Alors autant l'échauffement est de type “libre” autant le match est de type “encadré”, non pas par amour du beau jeu (rappel : pour être efficace on ne peut pas jouer à l’Écossaise, ou alors à l'Edimbourgeoise) mais parce que je ne suis pas sponsorisée par l'hôpital local, que des parents reviennent un peu plus tôt pour voir “comment ça se passe” (c'est soit des papas, soit des mamans et au final certains ne regardent même pas leur môme) alors je préfère éviter le carnage devant témoins. Déjà Kévin qui hurle “fouyayayaya” quand il marque un essai, ça fait plus annexe des Papillons Blancs que club local formateur alors il n'est même pas envisageable un tiers de seconde de laisser venir le temps des cathédrales.Car, entendons-nous bien, la sécurité prime sur tout : le CD (Comité Départemental et non crétin débile) en la personne de son très AS (Aimable Salarié et non abruti assermenté) nous l'a fermement rappelé 1 semaine après avoir ramené 3 blessés (sur 7 joueurs, joli score n'est-il pas ?).

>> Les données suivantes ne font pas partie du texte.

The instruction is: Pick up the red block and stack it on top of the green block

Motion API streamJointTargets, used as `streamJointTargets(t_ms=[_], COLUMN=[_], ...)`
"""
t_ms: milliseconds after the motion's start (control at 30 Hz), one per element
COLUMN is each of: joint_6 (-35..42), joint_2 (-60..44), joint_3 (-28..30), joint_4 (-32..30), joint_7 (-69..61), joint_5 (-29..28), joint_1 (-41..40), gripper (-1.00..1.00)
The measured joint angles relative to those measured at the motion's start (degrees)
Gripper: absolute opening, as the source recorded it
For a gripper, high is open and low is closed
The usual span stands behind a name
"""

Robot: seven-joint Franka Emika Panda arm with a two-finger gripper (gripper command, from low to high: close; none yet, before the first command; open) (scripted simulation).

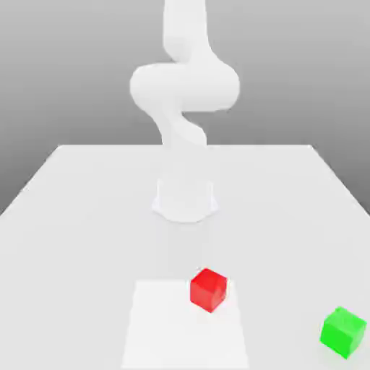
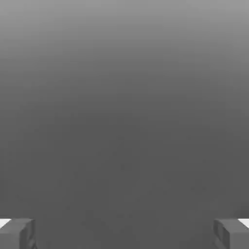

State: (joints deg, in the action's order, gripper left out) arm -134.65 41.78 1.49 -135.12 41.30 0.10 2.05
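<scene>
The red block [image 1: 209, 289] rests on the white table [image 1: 87, 217], near the front and just to the exterior view's right of centre. The green block [image 1: 343, 331] sits apart from it, at the front on the exterior view's right, close to the table's edge. In the hand view my gripper [image 2: 124, 234] is open: its two grey fingers [image 2: 17, 234] stand far apart, with nothing between them and only a plain grey background beyond. The white arm [image 1: 184, 90] rises from its base [image 1: 185, 199] and leaves the top of the exterior view.
A brighter white square patch [image 1: 173, 332] lies on the table at the front, with the red block on its far corner. The arm's round base stands mid-table behind the blocks.
</scene>
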Motion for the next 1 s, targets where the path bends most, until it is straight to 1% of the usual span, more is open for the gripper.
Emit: streamJointTargets(t_ms=[333, 567, 633, 800, 833, 1000], joint_6=[-13.5, -24.5, -28.2, -37.0, -38.6, -38.4], joint_2=[-19.6, -36.0, -40.8, -51.2, -53.1, -53.1], joint_3=[5.7, 6.9, 6.4, 3.0, 2.0, 2.0], joint_4=[-15.3, -27.0, -28.0, -27.0, -26.8, -26.8], joint_7=[-21.5, -37.5, -40.2, -44.5, -44.9, -44.9], joint_5=[0.4, -0.8, 0.0, 5.0, 5.6, 5.5], joint_1=[8.8, 12.7, 12.8, 10.8, 10.0, 10.0], gripper=[0.0, 0.0, 0.0, 0.0, -1.0, -1.0])
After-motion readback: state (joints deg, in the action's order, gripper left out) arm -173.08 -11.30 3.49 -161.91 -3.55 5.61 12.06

Comme à l'accoutumée ce match est un moment de tension extrême, où chaque joueur a à cœur de montrer le meilleur de lui-même, c'est-à-dire de s'emparer du ballon et l'aplatir dans l'en-but, seul et contre tous de préférence, voire même de ses partenaires. C'est un combat acharné d'une violence incroyable que je préfère ne pas décrire afin de ménager vos âmes sensibles. Amen.

Et là je me dis que si on ne sait pas voir plus loin on pourrait penser que la concurrence sera plus rude sur le banc des remplaçants que sur le terrain ! Mais le grand sage a dit qu'il fallait être patient (il a aussi des trucs plus constructifs mais je ne me souviens plus bien).
Et…
… et le téléphone sonne, me tirant brutalement de ma rêverie.
“Zorbtruc industrie, can I help you ?”
Je pose le téléphone et me replonge un instant dans mon songe d'une nuit d'été : mes “petits” deviendront grands mais s'accrocheront-ils, sauront-ils un jour partager l'amour du rugby ?

Évidemment il s'agit d'une pure fiction, puisque je n'ai jamais encadré de – 9 ans, ou alors il y a longtemps, ou alors je ne me souviens plus.
De plus, toute ressemblance avec des personnages réels existants ou ayant existé est purement fortuite ou alors je ne me souviens plus.